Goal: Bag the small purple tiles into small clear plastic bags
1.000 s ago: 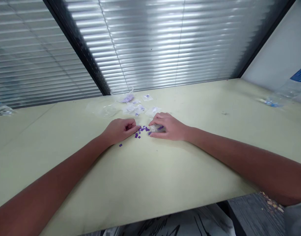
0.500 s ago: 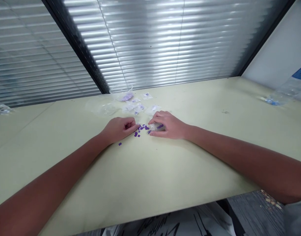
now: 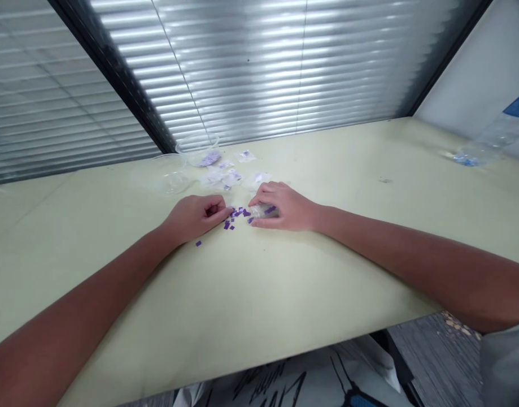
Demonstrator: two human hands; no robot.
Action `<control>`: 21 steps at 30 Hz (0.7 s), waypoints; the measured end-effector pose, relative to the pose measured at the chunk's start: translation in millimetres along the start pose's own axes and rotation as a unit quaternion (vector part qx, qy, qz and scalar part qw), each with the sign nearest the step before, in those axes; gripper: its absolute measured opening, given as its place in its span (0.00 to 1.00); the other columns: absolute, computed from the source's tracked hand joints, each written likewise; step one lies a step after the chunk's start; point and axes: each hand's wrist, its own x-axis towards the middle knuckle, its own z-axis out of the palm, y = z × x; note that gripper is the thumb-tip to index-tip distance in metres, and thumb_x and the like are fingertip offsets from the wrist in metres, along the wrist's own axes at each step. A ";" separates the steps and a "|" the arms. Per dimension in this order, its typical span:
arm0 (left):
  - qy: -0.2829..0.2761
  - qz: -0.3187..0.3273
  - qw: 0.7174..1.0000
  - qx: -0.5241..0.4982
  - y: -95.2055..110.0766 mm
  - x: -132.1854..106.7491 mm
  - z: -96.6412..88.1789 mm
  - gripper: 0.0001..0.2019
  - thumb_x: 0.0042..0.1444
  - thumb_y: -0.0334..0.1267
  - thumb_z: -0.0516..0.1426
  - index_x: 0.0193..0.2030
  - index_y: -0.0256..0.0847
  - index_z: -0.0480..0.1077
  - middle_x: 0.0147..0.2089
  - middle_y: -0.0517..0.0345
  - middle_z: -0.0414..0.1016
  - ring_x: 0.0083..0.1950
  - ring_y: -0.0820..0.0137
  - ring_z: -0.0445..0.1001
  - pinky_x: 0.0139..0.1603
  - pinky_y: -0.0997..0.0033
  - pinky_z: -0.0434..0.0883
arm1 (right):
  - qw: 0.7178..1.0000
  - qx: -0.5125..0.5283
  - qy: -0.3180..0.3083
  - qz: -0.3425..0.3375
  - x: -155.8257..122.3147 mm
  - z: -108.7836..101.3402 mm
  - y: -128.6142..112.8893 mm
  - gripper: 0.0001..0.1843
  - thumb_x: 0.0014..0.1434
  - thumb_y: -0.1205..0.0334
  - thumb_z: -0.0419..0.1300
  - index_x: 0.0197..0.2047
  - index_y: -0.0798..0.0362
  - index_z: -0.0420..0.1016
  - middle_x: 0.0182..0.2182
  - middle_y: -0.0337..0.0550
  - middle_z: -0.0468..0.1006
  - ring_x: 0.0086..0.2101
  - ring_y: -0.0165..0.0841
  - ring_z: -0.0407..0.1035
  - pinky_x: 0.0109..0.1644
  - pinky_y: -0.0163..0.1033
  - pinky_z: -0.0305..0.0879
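Small purple paper pieces (image 3: 238,212) lie scattered on the pale table between my two hands, with one stray piece (image 3: 199,243) nearer to me. My left hand (image 3: 200,216) rests at their left side, fingers curled and thumb against the forefinger; its fingertips touch the edge of the pieces, and whatever they pinch is too small to make out. On the other side, my right hand (image 3: 280,208) curves around a small clear plastic bag (image 3: 259,211) lying on the table. A purple piece shows in or on that bag, between thumb and fingers.
Behind the hands lie several small clear bags with purple bits (image 3: 221,178). A clear round tub (image 3: 197,155) with purple pieces stands by the window blinds, a clear lid-like plastic piece (image 3: 174,181) beside it. A water bottle (image 3: 488,141) is at the far right.
The whole view has shifted slightly, so everything sits a little higher and further left. Both hands keep nearly the same pose around the purple pieces.
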 end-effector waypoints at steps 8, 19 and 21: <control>0.004 0.005 1.000 0.002 -0.8 0.2 0.6 0.22 0.66 0.57 0.57 0.28 0.43 0.67 0.22 0.64 0.68 0.26 0.71 0.64 0.30 0.69 0.57 | 1.000 0.002 0.005 -0.006 -0.4 1.4 1.6 0.23 0.67 0.41 0.68 0.55 0.48 0.81 0.48 0.47 0.79 0.51 0.45 0.72 0.63 0.53 0.61; 0.003 0.005 1.000 0.004 -1.7 0.1 2.0 0.23 0.67 0.58 0.57 0.28 0.43 0.66 0.22 0.64 0.68 0.25 0.72 0.63 0.30 0.69 0.57 | 1.000 0.004 0.004 -0.003 -0.5 0.9 -0.2 0.23 0.67 0.41 0.67 0.55 0.48 0.81 0.49 0.48 0.80 0.51 0.45 0.72 0.63 0.53 0.61; 0.003 0.005 1.000 0.006 -1.8 0.2 2.2 0.23 0.67 0.58 0.57 0.28 0.43 0.66 0.22 0.65 0.68 0.25 0.72 0.63 0.30 0.69 0.57 | 1.000 0.002 0.005 -0.002 -0.7 0.9 -0.2 0.23 0.67 0.41 0.68 0.55 0.49 0.81 0.49 0.48 0.80 0.51 0.45 0.73 0.63 0.53 0.61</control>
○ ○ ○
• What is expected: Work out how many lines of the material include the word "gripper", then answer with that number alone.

• Reply: 3